Humans can form an impression of how a new object feels simply by touching its surfaces with the densely innervated skin of the fingertips. Recent research has focused on endowing robots with similar levels of haptic intelligence, but these efforts are usually limited to specific applications and make strong assumptions about the underlying structure of the haptic signals. By contrast, unsupervised machine learning can discover important underlying structure without biases for specific applications; such representations can then be effectively applied to a variety of learning tasks.
Our work applies unsupervised feature-learning methods to multimodal haptic data (fingertip deformation, pressure, vibration, and temperature) that was previously collected using a Willow Garage PR2 robot equipped with a pair of SynTouch BioTac sensors. The robot used four pre-programmed exploratory procedures (EPs) to touch sixty unique objects, each of which was separately labeled by blindfolded humans using haptic adjectives from a finite set.
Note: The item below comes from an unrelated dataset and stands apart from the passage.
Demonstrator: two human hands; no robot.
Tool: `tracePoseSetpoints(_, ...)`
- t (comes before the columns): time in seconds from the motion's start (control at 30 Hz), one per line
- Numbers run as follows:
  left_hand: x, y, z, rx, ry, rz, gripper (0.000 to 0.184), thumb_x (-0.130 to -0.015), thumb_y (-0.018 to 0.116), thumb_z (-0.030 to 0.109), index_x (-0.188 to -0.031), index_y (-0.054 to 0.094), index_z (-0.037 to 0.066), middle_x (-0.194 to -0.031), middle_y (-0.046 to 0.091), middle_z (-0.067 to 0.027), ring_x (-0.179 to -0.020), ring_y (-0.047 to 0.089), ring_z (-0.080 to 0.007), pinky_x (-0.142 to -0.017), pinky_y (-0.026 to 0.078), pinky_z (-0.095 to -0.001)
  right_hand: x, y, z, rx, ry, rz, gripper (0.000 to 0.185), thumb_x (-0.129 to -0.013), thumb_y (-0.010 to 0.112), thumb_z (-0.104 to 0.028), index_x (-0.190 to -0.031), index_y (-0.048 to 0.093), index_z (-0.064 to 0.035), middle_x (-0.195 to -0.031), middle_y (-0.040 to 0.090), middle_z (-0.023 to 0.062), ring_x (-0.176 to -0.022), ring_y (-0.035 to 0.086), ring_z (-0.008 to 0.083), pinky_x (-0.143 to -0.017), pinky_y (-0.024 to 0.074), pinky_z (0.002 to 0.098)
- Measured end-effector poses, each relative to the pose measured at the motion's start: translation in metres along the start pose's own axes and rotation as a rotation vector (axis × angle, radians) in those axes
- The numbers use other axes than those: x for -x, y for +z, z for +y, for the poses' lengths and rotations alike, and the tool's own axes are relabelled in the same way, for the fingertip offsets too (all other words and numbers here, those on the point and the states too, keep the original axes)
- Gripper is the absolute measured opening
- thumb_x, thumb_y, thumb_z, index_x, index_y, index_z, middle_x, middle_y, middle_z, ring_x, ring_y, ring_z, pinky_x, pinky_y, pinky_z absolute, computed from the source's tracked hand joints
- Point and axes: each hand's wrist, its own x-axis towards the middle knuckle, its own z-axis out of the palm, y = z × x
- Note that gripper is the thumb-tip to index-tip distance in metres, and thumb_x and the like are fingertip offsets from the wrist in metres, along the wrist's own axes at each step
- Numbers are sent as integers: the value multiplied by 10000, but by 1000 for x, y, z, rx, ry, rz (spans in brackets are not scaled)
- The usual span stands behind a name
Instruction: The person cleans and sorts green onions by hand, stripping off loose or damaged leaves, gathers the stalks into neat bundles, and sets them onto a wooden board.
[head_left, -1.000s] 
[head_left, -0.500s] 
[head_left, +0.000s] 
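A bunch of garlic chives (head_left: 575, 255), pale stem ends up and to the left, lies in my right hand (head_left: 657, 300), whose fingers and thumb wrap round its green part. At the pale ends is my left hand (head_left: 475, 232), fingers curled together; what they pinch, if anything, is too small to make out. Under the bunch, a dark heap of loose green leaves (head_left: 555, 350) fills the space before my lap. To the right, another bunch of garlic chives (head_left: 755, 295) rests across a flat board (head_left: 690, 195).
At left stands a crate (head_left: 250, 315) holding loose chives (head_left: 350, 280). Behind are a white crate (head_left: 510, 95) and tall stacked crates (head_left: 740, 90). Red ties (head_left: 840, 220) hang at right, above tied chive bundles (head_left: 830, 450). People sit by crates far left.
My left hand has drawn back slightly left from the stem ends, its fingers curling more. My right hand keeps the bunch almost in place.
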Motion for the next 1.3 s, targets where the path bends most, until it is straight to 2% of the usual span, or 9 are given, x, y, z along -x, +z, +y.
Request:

We are particularly interested in how representations derived from this data set depend on EPs and sensory modalities, and how accurately they classify across the set of adjectives. Do representations learned from certain EPs and data streams classify texture-related adjectives better than others? Can variability in performance be predicted by properties of the learned representations? Is it necessary to learn a different representation for each EP, or does enough shared information exist to use a combined representation?
Our work shows that learned features are far superior to hand-crafted features. Additionally, the features learned from certain EPs and sensory modalities provide a better basis for adjective classification than those from others. We are also investigating dependencies between EPs and sensory modalities, relationships between learned representations, and ordinal (rather than binary) adjectives.